WHAT YOU WILL DO:
Even the shortest line counts, so transcribe all the data exactly.
..........
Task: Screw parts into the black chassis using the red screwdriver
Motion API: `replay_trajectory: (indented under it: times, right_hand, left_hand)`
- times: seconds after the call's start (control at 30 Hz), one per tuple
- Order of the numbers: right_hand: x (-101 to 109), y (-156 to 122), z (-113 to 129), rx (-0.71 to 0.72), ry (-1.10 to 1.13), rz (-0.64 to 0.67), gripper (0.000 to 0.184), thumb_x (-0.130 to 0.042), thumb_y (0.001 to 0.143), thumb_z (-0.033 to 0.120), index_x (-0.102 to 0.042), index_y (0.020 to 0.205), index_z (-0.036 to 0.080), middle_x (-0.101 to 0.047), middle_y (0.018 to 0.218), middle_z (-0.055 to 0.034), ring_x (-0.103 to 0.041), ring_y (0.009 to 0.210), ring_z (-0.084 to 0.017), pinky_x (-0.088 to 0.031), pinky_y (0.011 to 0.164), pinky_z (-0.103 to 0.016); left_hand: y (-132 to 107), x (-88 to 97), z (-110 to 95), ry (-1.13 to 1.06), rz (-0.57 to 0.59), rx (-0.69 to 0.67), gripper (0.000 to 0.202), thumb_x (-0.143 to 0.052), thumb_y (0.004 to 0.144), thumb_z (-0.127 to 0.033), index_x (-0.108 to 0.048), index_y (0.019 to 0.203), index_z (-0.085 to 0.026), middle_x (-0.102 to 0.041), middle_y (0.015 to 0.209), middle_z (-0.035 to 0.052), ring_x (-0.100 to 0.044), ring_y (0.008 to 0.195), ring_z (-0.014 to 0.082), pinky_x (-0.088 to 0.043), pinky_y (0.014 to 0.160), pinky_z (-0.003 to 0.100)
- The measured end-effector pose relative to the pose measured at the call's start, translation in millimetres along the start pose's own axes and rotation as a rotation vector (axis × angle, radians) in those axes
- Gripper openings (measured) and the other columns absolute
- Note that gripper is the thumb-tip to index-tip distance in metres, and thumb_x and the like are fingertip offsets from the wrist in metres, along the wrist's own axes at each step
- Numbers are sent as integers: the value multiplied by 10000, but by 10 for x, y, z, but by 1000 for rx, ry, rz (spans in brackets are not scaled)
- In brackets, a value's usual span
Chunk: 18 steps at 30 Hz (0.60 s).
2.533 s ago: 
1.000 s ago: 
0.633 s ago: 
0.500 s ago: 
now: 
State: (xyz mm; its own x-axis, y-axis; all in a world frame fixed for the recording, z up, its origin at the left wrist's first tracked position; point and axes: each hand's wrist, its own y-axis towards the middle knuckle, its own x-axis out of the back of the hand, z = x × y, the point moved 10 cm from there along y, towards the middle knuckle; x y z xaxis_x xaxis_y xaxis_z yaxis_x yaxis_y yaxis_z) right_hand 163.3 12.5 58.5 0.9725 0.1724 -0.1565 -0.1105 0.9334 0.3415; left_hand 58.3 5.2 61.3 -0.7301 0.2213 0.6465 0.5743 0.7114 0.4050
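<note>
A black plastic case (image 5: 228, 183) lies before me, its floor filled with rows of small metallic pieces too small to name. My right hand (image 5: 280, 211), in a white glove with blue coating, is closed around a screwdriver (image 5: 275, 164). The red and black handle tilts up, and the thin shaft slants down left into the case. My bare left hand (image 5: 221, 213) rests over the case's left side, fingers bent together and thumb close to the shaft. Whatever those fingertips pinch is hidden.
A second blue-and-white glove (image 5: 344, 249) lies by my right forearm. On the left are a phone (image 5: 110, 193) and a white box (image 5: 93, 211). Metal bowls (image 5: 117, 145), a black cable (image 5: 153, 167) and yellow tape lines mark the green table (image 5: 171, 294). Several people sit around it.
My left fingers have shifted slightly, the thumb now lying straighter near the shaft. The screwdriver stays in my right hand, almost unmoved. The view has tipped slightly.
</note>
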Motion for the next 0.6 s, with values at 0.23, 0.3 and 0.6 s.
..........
EXERCISE RESULT:
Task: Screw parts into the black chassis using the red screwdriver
Motion API: `replay_trajectory: (indented under it: times, right_hand, left_hand)`
- times: seconds after the call's start (control at 30 Hz), one per tuple
- Order of the numbers: right_hand: x (-101 to 109), y (-156 to 122), z (-113 to 129), rx (-0.71 to 0.72), ry (-1.10 to 1.13), rz (-0.64 to 0.67), gripper (0.000 to 0.184), thumb_x (-0.130 to 0.042), thumb_y (0.001 to 0.143), thumb_z (-0.033 to 0.120), index_x (-0.102 to 0.042), index_y (0.020 to 0.205), index_z (-0.036 to 0.080), middle_x (-0.101 to 0.047), middle_y (0.018 to 0.218), middle_z (-0.055 to 0.034), ring_x (-0.103 to 0.041), ring_y (0.009 to 0.210), ring_z (-0.084 to 0.017), pinky_x (-0.088 to 0.031), pinky_y (0.011 to 0.164), pinky_z (-0.103 to 0.016); left_hand: y (-132 to 107), x (-88 to 97), z (-110 to 95), ry (-1.13 to 1.06), rz (-0.57 to 0.59), rx (-0.69 to 0.67), gripper (0.000 to 0.202), thumb_x (-0.143 to 0.052), thumb_y (0.004 to 0.144), thumb_z (-0.127 to 0.033), index_x (-0.108 to 0.048), index_y (0.019 to 0.203), index_z (-0.085 to 0.026), middle_x (-0.102 to 0.041), middle_y (0.015 to 0.209), middle_z (-0.035 to 0.052), ring_x (-0.100 to 0.044), ring_y (0.008 to 0.195), ring_z (-0.014 to 0.082), pinky_x (-0.088 to 0.043), pinky_y (0.014 to 0.160), pinky_z (-0.003 to 0.100)
- The measured end-effector pose relative to the pose measured at the call's start, translation in millimetres along the start pose's own axes and rotation as a rotation vector (axis × angle, radians) in those axes
- Gripper openings (measured) and the other columns absolute
- Note that gripper is the thumb-tip to index-tip distance in metres, and thumb_x and the like are fingertip offsets from the wrist in metres, along the wrist's own axes at each step
- Numbers are sent as integers: the value multiplied by 10000, but by 10 for x, y, z, but by 1000 for rx, ry, rz (spans in brackets are not scaled)
- In brackets, a value's usual span
Chunk: 18 steps at 30 Hz (0.60 s).
2.533 s ago: 
1.000 s ago: 
0.633 s ago: 
0.500 s ago: 
now: 
State: (xyz mm; its own x-axis, y-axis; all in a world frame fixed for the recording, z up, its origin at the left wrist's first tracked position; point and axes: each hand's wrist, its own y-axis towards the middle knuckle, its own x-axis out of the back of the hand, z = x × y, the point moved 10 cm from there along y, towards the middle knuckle; x y z xaxis_x xaxis_y xaxis_z yaxis_x yaxis_y yaxis_z) right_hand 163.3 12.5 58.5 0.9725 0.1724 -0.1565 -0.1105 0.9334 0.3415; left_hand 58.3 5.2 61.3 -0.7301 0.2213 0.6465 0.5743 0.7114 0.4050
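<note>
A black plastic case (image 5: 228, 183) lies before me, its floor filled with rows of small metallic pieces too small to name. My right hand (image 5: 280, 211), in a white glove with blue coating, is closed around a screwdriver (image 5: 275, 164). The red and black handle tilts up, and the thin shaft slants down left into the case. My bare left hand (image 5: 221, 213) rests over the case's left side, fingers bent together and thumb close to the shaft. Whatever those fingertips pinch is hidden.
A second blue-and-white glove (image 5: 344, 249) lies by my right forearm. On the left are a phone (image 5: 110, 193) and a white box (image 5: 93, 211). Metal bowls (image 5: 117, 145), a black cable (image 5: 153, 167) and yellow tape lines mark the green table (image 5: 171, 294). Several people sit around it.
My left fingers have shifted slightly, the thumb now lying straighter near the shaft. The screwdriver stays in my right hand, almost unmoved. The view has tipped slightly.
</note>
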Motion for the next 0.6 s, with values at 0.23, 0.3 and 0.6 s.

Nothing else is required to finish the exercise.